Há outra diferença importante a ser observada entre tristeza e depressão. As pessoas tristes são aflitas por algo no mundo, mas não estão necessariamente tristes consigo mesmas, sua auto-estima não é afetada pela dor, enquanto as pessoas deprimidas se sentirão caracteristicamente infelizes consigo mesmas e cheias de auto-recriminação, culpa. , vergonha e paranóia de auto-aversão que pode, em extremos trágicos, culminar em pensamentos suicidas.
Para a psicoterapia, as origens desses humores violentos de auto-ódio estão na raiva devida, mas incapaz de ser direcionada a outra pessoa no mundo – que então se voltou contra o sofredor. Sentimentos irados que deveriam ter ido para fora, em direção a um parceiro que é implacavelmente defensivo e nega um sexo ou um pai que o humilhou na infância, são empurrados de volta para o sofredor e começam a atacá-lo. O sentimento: 'X me decepcionou horrivelmente' se transforma em um muito desagradável, mas de certa forma mais suportável 'Sou um desgraçado indigno e insuportável'. A pessoa passa a odiar a si mesma como uma defesa contra os riscos de odiar outra pessoa.
Também digno de nota em tudo isso é que, em muitos casos, a depressão está associada a um humor aparentemente oposto, um tipo de estado eufórico denominado mania, daí o termo 'maníaco-depressivo'. A mania em questão parece, à distância, um pouco com a felicidade, assim como a depressão pode parecer com a tristeza. Mas em uma área em particular, a relação entre mania e felicidade é idêntica àquela entre depressão e tristeza. O elemento comum é um autoconhecimento negado. Na mania, a pessoa está eufórica, mas não pode entrar em sua própria mente profunda e descobrir suas verdades amargas. O que explica uma das principais características das pessoas maníacas: o hábito de fugir de si mesmas, falar rápido demais sobre nada, se exercitar demais, trabalhar continuamente ou gastar demais – tudo como uma fuga de uma dor, raiva e perda submersas.
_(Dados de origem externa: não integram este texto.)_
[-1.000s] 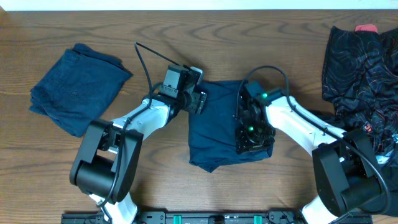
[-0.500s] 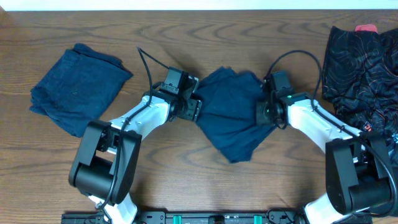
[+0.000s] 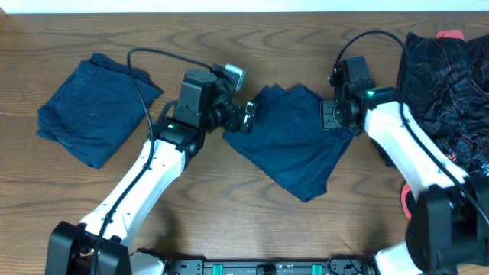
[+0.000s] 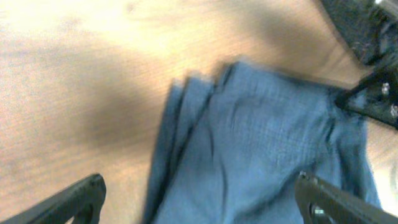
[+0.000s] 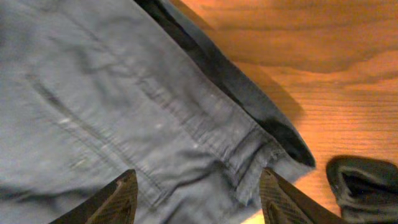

É desse tipo de diagnóstico que surge uma sugestão de cura. O que as pessoas em depressão precisam acima de tudo é uma chance de chegar ao insight. Para isso, eles tenderão a precisar de um ouvinte extremamente solidário e paciente. Eles também podem – usados adequadamente – se beneficiar do uso temporário de medicamentos para melhorar o humor apenas o suficiente para que possam suportar uma conversa. Mas a suposição não é que a química do cérebro é onde o problema começa ou termina; o desespero é causado por um trauma não digerido, desconhecido e não resolvido. Longe de precisar ser levado por razões para confiar que a vida é bela, os depressivos devem ter permissão para sentir e lembrar danos específicos – e receber um senso fundamental da legitimidade de suas emoções. Eles precisam ter permissão para ficar com raiva, e que a raiva se estabeleça nos alvos certos e desajeitados.
O objetivo no tratamento da depressão é mover um sofredor de um desespero sem limites para o luto pela perda de algo em particular: os últimos vinte anos, um casamento, uma esperança de ser amado pelo pai, uma carreira... pode ser, estes devem ser sempre preferíveis a permitir que a perda contamine a totalidade da perspectiva de alguém. Há muitas coisas terríveis em todas as vidas – e é por isso que é totalmente normal sentir-se triste regularmente. Mas também há sempre um número suficiente de coisas que permanecem belas e esperançosas, desde que se permita compreender e conhecer sua dor e raiva – e lamentar adequadamente suas perdas.